All the data must be output exactly as given.
*** GIVEN DATA
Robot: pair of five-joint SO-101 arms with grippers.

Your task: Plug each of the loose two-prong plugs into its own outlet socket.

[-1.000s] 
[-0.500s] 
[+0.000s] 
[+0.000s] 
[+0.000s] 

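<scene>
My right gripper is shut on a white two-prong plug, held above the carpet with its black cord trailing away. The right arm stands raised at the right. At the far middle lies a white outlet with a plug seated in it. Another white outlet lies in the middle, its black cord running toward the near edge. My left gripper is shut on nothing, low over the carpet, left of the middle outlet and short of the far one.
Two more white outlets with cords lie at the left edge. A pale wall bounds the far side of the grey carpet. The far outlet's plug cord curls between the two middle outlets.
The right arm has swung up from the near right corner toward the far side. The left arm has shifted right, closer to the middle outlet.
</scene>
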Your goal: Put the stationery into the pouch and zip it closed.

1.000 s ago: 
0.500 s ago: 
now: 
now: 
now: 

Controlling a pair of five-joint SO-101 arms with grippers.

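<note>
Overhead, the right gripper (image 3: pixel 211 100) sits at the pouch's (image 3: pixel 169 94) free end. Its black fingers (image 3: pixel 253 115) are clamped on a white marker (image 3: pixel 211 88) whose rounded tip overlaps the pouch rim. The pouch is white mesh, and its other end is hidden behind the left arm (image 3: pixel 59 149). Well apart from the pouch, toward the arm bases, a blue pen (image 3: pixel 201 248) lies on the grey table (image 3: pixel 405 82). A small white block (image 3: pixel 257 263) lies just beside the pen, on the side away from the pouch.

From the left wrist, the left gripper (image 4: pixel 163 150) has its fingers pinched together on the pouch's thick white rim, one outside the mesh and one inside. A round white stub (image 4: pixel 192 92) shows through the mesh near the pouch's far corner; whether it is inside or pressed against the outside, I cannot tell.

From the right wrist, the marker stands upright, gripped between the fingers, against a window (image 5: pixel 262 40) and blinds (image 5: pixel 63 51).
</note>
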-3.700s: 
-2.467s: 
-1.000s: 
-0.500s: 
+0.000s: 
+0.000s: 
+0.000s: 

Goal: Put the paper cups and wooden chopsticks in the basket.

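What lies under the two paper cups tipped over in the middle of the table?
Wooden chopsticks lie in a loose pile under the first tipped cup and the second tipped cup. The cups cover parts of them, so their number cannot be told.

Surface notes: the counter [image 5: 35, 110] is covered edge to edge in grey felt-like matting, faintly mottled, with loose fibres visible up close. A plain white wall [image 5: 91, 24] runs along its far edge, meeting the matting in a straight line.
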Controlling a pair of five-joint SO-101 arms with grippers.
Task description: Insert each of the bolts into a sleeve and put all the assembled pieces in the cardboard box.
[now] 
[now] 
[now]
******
■ EXERCISE RESULT:
Robot: pair of five-joint SO-101 arms with grippers.

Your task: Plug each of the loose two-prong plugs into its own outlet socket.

[-1.000s] 
[-0.500s] 
[+0.000s] 
[+0.000s] 
[+0.000s] 

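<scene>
My right gripper is shut on a white two-prong plug, held above the carpet with its black cord trailing away. The right arm stands raised at the right. At the far middle lies a white outlet with a plug seated in it. Another white outlet lies in the middle, its black cord running toward the near edge. My left gripper is shut on nothing, low over the carpet, left of the middle outlet and short of the far one.
Two more white outlets with cords lie at the left edge. A pale wall bounds the far side of the grey carpet. The far outlet's plug cord curls between the two middle outlets.
The right arm has swung up from the near right corner toward the far side. The left arm has shifted right, closer to the middle outlet.
</scene>
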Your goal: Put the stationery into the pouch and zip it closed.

1.000 s ago: 
0.500 s ago: 
now: 
now: 
now: 

Controlling a pair of five-joint SO-101 arms with grippers.

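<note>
Overhead, the right gripper (image 3: pixel 211 100) sits at the pouch's (image 3: pixel 169 94) free end. Its black fingers (image 3: pixel 253 115) are clamped on a white marker (image 3: pixel 211 88) whose rounded tip overlaps the pouch rim. The pouch is white mesh, and its other end is hidden behind the left arm (image 3: pixel 59 149). Well apart from the pouch, toward the arm bases, a blue pen (image 3: pixel 201 248) lies on the grey table (image 3: pixel 405 82). A small white block (image 3: pixel 257 263) lies just beside the pen, on the side away from the pouch.

From the left wrist, the left gripper (image 4: pixel 163 150) has its fingers pinched together on the pouch's thick white rim, one outside the mesh and one inside. A round white stub (image 4: pixel 192 92) shows through the mesh near the pouch's far corner; whether it is inside or pressed against the outside, I cannot tell.

From the right wrist, the marker stands upright, gripped between the fingers, against a window (image 5: pixel 262 40) and blinds (image 5: pixel 63 51).
</note>
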-3.700s: 
-2.467s: 
-1.000s: 
-0.500s: 
+0.000s: 
+0.000s: 
+0.000s: 

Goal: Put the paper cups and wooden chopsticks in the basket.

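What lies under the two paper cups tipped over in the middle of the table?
Wooden chopsticks lie in a loose pile under the first tipped cup and the second tipped cup. The cups cover parts of them, so their number cannot be told.

Surface notes: the counter [image 5: 35, 110] is covered edge to edge in grey felt-like matting, faintly mottled, with loose fibres visible up close. A plain white wall [image 5: 91, 24] runs along its far edge, meeting the matting in a straight line.
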Controlling a pair of five-joint SO-101 arms with grippers.
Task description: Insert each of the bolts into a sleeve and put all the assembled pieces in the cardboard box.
[now] 
[now] 
[now]

Work on the answer has been completed.